The board received an impromptu briefing from Lieutenant Ryan Hampton of the police department’s Special Events section on Meridian vehicle-mitigation bollards and how the department and venues are coordinating deployments.
Hampton said venues have purchased devices, several venue staff completed training and the police have used the authority’s bollards to supplement their own deployments at large footprints such as the Country Music Association (CMA) event. "We have been using the Meridian system for the CMA footprint and other events, and it's helped make our equipment go further," Hampton said.

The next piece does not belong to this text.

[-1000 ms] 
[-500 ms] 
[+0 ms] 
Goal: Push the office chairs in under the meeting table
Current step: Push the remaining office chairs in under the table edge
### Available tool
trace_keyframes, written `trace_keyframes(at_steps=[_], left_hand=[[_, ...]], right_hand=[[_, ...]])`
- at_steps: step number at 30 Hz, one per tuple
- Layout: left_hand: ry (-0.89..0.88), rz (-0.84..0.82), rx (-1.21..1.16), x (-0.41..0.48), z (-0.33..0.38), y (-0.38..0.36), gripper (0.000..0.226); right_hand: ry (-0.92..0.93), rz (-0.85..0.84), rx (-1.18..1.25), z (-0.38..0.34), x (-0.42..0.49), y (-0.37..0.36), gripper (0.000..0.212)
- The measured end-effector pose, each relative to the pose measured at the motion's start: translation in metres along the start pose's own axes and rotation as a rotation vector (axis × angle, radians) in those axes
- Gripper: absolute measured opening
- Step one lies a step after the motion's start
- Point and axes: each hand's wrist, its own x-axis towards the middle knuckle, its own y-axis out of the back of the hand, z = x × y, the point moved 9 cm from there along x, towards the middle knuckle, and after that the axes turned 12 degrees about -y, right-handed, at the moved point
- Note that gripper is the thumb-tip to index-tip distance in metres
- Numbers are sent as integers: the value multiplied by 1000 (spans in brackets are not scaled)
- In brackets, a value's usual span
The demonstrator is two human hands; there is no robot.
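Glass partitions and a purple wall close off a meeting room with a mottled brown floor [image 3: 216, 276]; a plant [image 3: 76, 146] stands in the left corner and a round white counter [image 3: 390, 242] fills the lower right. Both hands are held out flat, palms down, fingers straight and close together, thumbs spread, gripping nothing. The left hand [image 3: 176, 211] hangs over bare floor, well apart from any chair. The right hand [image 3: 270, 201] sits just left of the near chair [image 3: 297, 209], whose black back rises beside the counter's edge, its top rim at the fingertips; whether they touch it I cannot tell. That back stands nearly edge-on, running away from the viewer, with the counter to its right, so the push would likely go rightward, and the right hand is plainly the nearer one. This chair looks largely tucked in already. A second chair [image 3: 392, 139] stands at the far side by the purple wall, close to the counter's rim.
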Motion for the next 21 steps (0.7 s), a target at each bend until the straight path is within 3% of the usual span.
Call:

He told the board a key benefit of the system is rapid, scalable expansion of secure footprints for both indoor and outdoor events; Hampton said that the Los Angeles Olympics (LA28), FIFA activity and the Super Bowl will create new security postures and increase the need for flexible perimeter systems. He and board members discussed storage, scheduling and interagency coordination; police and venue staff reported that initial deployment times have fallen from hours to roughly 20–30 minutes per device as teams gain experience.
Board members asked whether the police or the authority would request additional funding for more devices; Hampton said the department funds its own equipment in partnership with INDOT but that venues and the authority can help expand available inventory to meet overlapping large-event needs. Monica (authority president) said staff will continue to evaluate operational needs and proposed putting a fuller discussion on a late-summer agenda after the mayor’s budget process completes.
The briefing underlined that as Nashville’s event calendar grows, coordination of physical security assets, scheduling tools, storage and training will become more important to avoid gaps when simultaneous large events require the same systems.